Your objective: Since only part of the material below is wanted, output exactly the lines from the one with "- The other" up to and including the one with "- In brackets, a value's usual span".

Data below:
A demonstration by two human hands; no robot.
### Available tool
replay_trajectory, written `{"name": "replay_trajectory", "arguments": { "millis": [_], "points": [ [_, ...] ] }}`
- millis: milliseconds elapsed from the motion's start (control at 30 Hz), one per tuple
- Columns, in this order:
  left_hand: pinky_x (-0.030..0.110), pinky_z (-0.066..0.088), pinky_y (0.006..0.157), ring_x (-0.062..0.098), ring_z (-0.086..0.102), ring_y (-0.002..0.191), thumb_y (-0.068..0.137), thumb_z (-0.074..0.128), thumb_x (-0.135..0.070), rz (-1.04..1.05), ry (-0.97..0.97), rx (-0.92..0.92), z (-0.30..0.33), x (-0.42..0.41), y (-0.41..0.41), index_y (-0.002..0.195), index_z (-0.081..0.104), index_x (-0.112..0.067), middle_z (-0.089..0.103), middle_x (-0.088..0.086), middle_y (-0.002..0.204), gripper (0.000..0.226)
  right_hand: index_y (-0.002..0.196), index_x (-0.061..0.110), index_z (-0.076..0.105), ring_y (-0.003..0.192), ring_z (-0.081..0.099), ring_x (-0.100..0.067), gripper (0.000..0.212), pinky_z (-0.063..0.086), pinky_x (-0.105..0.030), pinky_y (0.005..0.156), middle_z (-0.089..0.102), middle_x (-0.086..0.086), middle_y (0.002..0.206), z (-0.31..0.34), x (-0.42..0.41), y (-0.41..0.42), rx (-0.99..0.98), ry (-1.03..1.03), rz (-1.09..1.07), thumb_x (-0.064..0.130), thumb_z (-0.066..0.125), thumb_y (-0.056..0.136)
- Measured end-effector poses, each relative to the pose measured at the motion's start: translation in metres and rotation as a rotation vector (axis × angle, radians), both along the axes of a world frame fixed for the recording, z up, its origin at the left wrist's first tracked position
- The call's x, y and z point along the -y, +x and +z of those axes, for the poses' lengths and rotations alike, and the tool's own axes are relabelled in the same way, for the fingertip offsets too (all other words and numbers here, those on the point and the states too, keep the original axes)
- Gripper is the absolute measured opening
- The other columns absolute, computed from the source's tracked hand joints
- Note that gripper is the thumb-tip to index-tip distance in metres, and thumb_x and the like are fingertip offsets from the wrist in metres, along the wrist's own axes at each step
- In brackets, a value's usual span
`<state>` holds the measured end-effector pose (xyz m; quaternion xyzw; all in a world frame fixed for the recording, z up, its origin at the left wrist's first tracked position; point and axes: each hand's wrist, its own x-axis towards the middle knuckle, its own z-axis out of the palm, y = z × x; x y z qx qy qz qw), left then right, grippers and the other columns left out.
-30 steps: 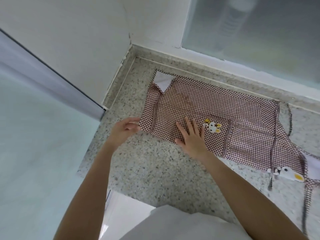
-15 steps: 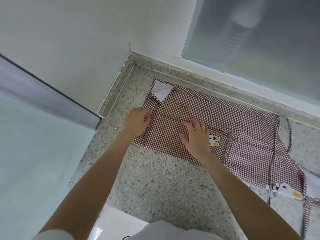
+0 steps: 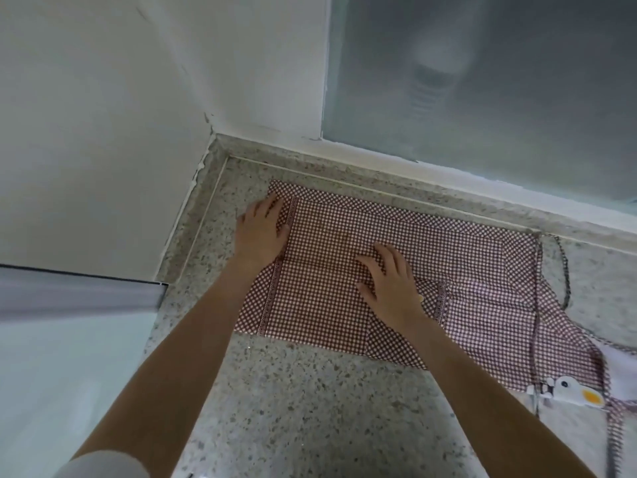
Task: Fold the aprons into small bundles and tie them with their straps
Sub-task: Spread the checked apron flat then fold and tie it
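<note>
Where the speckled granite counter meets the white wall and a frosted glass pane, a brown-and-white gingham apron is laid flat, folded into a long rectangular band that runs along the counter's back edge from near the far left corner toward the right. The cloth is thin and creased in straight lines, and narrow lace-like trim strips are stitched across it near its left end. The left hand is spread flat, fingers straight, and is pressed on the apron's left end, partly over the bare stone. The right hand is likewise released and flat, with fingers splayed, and is pressed on the middle of the fabric beside a patch pocket edged in trim. Nothing is gripped by either hand. A thin dark strap is seen curving over the stone just past the apron's right end. Toward the counter's right edge, a white duck-shaped patch with an orange bill is sewn to pale cloth. A pale sleeve is visible at the lower left.
</note>
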<state>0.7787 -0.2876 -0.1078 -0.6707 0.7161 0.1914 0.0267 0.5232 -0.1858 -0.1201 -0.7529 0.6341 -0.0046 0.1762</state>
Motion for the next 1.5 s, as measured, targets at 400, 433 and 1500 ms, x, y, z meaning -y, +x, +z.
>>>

Solved exercise:
- The other columns absolute, computed from the source's tracked hand joints
- Note that gripper is the thumb-tip to index-tip distance in metres, and thumb_x and the like are fingertip offsets from the wrist in metres, along the wrist's own axes at each step
- In brackets, a value's usual span

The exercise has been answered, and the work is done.